▶ _Problem to solve_: Your reply should be the following data, copied exactly.

▶ _Stored data_:
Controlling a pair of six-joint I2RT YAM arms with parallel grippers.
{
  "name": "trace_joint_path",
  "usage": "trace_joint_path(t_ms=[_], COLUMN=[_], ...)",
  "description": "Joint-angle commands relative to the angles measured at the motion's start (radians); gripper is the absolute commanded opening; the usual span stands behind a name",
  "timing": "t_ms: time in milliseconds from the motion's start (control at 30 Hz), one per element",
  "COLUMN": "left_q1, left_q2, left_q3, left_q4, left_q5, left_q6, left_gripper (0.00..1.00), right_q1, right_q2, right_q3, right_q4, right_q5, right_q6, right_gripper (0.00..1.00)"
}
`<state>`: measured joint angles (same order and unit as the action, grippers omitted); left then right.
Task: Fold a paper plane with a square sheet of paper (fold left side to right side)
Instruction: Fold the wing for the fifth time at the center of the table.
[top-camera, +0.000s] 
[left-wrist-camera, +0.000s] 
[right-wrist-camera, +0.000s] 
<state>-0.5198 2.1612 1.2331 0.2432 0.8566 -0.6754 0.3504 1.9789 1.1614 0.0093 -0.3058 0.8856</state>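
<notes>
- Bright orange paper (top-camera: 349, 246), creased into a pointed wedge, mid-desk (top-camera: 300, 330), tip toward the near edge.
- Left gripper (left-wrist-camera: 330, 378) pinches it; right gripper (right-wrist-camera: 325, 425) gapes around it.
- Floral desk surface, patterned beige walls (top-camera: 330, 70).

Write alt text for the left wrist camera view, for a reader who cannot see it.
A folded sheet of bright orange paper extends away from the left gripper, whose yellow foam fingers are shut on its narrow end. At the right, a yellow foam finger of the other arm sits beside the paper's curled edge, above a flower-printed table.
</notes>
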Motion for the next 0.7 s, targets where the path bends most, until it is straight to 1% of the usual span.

▶ _Task response_:
Controlling a pair of six-joint I2RT YAM arms with parallel grippers.
{
  "name": "trace_joint_path",
  "usage": "trace_joint_path(t_ms=[_], COLUMN=[_], ...)",
  "description": "Joint-angle commands relative to the angles measured at the motion's start (radians); gripper is the absolute commanded opening; the usual span stands behind a name",
  "timing": "t_ms: time in milliseconds from the motion's start (control at 30 Hz), one per element",
  "COLUMN": "left_q1, left_q2, left_q3, left_q4, left_q5, left_q6, left_gripper (0.00..1.00), right_q1, right_q2, right_q3, right_q4, right_q5, right_q6, right_gripper (0.00..1.00)"
}
`<state>`: measured joint angles (same order and unit as the action, grippers omitted); left then right.
Task: Fold a paper plane with a square sheet of paper (fold left side to right side)
Instruction: Fold the wing for the fifth time at the center of the table.
[top-camera, +0.000s] 
[left-wrist-camera, +0.000s] 
[right-wrist-camera, +0.000s] 
<state>-0.5198 2.1612 1.2331 0.2432 0.8566 -0.6754 0.3504 1.9789 1.1614 0.0093 -0.3058 0.8856</state>
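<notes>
- Bright orange paper (top-camera: 349, 246), creased into a pointed wedge, mid-desk (top-camera: 300, 330), tip toward the near edge.
- Left gripper (left-wrist-camera: 330, 378) pinches it; right gripper (right-wrist-camera: 325, 425) gapes around it.
- Floral desk surface, patterned beige walls (top-camera: 330, 70).

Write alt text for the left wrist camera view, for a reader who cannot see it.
A folded sheet of bright orange paper extends away from the left gripper, whose yellow foam fingers are shut on its narrow end. At the right, a yellow foam finger of the other arm sits beside the paper's curled edge, above a flower-printed table.
</notes>
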Motion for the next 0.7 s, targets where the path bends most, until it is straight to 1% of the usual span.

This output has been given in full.